TASK ITEM:
Could you reproduce, word for word, everything below from the line containing "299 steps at" down to the line containing "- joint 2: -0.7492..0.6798", with both of those lines included and no others?

□ □ □

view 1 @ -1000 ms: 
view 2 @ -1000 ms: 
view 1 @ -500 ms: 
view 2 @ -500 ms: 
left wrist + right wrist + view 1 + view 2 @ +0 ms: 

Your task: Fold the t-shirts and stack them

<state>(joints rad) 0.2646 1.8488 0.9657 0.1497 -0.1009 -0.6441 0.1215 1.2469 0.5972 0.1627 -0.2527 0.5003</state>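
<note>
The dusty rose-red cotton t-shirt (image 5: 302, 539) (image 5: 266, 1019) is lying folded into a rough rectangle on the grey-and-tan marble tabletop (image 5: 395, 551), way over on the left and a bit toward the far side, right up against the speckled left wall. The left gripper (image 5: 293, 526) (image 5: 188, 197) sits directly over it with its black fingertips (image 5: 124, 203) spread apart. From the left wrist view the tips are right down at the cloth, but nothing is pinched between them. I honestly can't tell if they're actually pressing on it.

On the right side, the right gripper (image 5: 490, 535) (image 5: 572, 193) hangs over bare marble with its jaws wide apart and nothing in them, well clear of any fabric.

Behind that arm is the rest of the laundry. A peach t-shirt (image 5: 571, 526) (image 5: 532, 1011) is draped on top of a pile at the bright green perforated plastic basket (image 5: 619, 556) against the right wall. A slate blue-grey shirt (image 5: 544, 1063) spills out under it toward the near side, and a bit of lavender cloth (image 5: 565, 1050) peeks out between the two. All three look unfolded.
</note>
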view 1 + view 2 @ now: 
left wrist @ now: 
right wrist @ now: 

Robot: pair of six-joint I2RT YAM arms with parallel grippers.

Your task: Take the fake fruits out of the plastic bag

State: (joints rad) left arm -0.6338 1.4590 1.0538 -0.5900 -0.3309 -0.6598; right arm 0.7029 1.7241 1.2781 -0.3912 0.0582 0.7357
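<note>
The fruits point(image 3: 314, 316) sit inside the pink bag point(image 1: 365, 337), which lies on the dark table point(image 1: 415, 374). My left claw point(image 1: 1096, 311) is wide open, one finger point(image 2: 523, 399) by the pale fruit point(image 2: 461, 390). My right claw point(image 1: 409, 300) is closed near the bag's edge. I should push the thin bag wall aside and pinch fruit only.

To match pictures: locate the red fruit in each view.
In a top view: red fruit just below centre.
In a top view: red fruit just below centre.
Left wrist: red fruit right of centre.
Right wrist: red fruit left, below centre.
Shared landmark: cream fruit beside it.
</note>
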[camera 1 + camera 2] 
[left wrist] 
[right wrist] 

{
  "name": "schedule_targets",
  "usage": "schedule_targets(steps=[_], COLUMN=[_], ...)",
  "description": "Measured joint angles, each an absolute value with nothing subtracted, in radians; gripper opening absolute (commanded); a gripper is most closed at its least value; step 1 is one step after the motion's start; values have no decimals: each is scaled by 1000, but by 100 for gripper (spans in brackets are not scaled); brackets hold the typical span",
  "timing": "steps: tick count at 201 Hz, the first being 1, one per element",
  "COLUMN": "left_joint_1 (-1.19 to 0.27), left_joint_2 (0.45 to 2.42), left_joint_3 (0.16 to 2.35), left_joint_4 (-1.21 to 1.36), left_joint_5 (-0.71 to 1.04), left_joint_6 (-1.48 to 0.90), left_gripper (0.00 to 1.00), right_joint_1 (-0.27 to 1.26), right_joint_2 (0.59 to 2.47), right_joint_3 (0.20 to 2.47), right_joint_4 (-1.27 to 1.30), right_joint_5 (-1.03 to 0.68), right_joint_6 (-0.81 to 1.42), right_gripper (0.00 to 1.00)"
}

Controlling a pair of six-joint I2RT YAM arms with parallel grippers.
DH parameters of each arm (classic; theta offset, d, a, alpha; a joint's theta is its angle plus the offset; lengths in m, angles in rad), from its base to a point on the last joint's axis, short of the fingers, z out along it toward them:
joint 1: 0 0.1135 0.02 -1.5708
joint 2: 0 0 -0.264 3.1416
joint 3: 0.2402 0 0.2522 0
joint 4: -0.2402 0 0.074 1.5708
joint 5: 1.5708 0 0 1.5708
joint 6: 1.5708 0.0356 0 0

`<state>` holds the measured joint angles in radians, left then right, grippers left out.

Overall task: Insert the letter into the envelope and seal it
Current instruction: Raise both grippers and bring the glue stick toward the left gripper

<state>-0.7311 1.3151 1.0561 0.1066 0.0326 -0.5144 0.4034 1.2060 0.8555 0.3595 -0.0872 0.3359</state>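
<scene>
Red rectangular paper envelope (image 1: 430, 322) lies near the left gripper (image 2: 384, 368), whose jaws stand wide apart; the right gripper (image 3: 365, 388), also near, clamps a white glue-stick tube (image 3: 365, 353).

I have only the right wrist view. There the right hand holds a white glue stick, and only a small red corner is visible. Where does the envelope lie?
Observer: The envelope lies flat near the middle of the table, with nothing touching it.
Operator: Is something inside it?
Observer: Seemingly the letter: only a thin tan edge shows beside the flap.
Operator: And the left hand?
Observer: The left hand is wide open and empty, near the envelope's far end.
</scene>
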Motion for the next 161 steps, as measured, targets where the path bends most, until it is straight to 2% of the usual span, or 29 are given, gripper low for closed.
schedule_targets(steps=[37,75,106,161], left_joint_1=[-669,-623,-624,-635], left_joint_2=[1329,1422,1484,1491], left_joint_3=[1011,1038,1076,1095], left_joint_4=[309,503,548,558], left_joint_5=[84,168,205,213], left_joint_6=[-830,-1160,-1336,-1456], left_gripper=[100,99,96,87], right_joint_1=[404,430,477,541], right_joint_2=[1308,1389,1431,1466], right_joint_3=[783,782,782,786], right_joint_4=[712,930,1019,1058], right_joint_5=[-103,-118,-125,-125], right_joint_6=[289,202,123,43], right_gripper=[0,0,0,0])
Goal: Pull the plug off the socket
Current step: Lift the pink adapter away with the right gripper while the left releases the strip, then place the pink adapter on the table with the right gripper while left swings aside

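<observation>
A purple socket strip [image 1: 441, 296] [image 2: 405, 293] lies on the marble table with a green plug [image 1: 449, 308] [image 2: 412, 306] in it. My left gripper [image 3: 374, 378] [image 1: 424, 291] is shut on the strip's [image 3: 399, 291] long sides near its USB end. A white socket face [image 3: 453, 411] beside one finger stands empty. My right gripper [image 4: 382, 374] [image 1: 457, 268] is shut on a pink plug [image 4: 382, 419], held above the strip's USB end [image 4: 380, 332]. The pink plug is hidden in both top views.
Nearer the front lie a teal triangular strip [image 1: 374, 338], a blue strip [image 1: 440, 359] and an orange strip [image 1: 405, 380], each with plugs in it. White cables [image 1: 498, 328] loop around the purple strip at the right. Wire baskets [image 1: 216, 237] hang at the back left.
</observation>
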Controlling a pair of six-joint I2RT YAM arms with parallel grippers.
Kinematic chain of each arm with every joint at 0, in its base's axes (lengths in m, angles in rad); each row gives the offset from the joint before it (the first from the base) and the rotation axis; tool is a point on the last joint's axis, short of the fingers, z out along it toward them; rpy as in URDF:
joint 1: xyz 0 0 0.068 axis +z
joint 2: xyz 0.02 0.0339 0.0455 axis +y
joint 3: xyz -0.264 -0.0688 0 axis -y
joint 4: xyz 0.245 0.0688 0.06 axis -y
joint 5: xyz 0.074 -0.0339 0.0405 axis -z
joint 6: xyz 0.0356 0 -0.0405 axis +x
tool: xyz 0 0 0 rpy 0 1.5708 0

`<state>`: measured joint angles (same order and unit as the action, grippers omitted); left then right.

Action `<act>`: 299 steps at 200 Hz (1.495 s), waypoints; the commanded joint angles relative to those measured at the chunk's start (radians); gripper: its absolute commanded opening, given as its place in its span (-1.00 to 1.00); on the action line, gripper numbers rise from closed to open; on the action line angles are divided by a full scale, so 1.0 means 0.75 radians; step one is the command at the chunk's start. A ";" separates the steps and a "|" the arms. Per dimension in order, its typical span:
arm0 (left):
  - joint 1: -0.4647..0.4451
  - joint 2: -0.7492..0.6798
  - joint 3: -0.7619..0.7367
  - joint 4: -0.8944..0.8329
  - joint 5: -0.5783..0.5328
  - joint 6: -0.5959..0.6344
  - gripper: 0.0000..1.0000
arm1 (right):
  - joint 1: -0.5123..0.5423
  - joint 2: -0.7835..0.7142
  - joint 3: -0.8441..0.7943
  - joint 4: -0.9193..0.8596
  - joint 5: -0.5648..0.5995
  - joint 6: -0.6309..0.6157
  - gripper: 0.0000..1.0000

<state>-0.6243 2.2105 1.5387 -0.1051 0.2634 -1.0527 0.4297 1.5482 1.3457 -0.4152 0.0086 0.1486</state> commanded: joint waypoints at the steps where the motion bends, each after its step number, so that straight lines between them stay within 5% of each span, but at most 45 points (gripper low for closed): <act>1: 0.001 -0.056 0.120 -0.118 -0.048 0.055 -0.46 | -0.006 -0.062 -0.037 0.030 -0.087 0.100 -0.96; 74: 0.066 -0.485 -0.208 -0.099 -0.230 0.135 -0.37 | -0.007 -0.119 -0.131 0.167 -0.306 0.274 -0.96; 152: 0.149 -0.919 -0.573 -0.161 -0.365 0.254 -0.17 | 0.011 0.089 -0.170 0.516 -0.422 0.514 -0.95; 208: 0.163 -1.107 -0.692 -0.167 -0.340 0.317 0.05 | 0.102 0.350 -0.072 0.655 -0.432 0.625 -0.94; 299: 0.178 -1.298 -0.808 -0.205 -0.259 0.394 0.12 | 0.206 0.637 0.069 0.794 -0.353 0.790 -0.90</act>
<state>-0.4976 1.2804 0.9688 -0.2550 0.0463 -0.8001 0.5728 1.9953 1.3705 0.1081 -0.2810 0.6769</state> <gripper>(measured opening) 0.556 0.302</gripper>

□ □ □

TASK OUTPUT:
Action `<act>`: 299 steps at 200 Hz (1.495 s), waypoints; the commanded joint angles relative to those measured at the chunk's start (radians); gripper: its absolute commanded opening, given as its place in its span (-1.00 to 1.00); on the action line, gripper numbers rise from closed to open; on the action line angles are divided by a full scale, so 1.0 means 0.75 radians; step one is the command at the chunk's start. A ";" separates the steps and a "|" the arms. Per dimension in order, its typical span:
arm0 (left):
  - joint 1: -0.4647..0.4451
  - joint 2: -0.7492..0.6798

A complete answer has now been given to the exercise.